TASK ITEM — Return exactly the line that contains "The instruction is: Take" and all lines beneath it in the entries, through the very last one.

RECORDS FOR THE TASK —
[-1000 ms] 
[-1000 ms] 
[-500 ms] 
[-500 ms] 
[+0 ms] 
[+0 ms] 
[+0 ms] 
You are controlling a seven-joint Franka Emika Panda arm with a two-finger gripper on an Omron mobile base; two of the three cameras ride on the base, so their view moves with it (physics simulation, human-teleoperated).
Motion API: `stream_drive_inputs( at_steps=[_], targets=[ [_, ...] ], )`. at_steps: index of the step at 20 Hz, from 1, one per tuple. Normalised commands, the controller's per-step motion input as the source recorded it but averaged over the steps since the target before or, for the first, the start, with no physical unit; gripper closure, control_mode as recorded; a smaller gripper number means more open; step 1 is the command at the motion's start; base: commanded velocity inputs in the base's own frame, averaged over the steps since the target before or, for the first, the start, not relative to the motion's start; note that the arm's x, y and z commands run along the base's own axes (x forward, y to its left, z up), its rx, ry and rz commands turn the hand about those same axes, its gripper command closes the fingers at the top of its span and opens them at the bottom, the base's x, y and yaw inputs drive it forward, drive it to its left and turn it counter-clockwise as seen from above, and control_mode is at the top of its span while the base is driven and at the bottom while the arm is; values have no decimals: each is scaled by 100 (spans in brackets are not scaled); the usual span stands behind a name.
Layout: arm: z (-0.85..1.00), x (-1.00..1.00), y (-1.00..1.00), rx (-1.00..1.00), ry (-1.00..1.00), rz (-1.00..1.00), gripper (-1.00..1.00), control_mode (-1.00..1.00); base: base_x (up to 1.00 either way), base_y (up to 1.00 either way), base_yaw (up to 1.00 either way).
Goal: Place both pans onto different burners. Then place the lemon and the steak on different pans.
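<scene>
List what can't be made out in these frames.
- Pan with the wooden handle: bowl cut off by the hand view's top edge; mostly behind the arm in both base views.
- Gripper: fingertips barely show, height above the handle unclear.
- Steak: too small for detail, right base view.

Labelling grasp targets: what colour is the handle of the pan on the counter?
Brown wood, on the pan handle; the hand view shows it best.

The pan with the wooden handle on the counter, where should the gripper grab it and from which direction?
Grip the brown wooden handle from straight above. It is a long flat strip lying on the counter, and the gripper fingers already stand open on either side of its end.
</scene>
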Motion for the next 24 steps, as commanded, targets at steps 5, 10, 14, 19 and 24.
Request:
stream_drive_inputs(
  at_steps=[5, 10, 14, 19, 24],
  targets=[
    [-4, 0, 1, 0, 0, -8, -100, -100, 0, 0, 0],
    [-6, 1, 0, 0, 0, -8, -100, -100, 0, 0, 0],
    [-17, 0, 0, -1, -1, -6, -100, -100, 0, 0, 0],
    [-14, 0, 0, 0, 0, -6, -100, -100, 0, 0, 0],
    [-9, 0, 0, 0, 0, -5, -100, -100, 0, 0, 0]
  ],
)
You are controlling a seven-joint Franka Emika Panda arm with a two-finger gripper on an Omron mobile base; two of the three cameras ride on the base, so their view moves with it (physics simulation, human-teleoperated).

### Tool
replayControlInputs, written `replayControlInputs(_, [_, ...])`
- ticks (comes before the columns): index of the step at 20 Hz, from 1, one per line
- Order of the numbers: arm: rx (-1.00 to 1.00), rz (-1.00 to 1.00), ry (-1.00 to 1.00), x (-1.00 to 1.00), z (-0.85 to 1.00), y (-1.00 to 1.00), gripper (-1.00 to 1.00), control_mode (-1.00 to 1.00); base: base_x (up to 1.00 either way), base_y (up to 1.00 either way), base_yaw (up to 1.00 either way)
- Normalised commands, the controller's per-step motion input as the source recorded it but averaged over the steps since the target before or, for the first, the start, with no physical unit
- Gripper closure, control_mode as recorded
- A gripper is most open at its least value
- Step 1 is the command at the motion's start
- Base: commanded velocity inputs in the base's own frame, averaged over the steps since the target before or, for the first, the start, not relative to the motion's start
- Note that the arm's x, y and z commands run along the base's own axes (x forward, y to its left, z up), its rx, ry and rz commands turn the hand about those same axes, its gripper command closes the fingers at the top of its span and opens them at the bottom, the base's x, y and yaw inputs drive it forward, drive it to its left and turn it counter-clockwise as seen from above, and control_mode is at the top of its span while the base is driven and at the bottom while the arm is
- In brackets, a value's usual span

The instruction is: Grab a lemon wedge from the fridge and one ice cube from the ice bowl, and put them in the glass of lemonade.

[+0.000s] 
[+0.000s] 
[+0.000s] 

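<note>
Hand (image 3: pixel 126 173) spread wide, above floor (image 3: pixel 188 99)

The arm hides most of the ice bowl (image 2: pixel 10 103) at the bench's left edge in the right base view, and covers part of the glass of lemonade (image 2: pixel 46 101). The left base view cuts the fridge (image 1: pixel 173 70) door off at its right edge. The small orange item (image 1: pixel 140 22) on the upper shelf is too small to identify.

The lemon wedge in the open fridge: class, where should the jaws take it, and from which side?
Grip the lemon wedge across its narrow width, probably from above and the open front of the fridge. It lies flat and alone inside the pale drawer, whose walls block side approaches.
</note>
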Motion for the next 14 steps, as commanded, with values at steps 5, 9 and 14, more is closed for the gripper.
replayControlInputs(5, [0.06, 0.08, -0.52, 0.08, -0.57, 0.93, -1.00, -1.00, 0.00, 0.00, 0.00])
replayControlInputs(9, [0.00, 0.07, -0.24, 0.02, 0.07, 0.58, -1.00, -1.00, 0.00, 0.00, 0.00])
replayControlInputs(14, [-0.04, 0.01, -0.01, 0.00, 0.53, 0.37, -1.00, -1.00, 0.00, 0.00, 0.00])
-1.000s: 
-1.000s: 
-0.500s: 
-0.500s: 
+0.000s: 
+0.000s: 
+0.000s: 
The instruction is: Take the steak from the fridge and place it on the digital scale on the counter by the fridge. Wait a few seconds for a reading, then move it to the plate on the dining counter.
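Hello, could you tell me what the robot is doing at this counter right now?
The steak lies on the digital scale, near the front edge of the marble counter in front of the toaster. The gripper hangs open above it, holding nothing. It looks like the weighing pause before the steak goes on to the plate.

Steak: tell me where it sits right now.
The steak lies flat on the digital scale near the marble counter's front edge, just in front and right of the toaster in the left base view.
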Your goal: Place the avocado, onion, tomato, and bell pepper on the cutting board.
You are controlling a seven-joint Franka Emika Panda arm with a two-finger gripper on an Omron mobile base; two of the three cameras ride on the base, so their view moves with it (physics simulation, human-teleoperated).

TASK RESPONSE —
The instruction is: Take the steak from the fridge and place it on the digital scale on the counter by the fridge. Wait a few seconds for a reading, then move it to the plate on the dining counter.
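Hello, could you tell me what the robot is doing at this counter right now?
The steak lies on the digital scale, near the front edge of the marble counter in front of the toaster. The gripper hangs open above it, holding nothing. It looks like the weighing pause before the steak goes on to the plate.

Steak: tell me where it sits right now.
The steak lies flat on the digital scale near the marble counter's front edge, just in front and right of the toaster in the left base view.
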Your goal: Place the avocado, onion, tomato, and bell pepper on the cutting board.
You are controlling a seven-joint Franka Emika Panda arm with a two-finger gripper on an Omron mobile base; two of the three cameras ride on the base, so their view moves with it (physics simulation, human-teleoperated).

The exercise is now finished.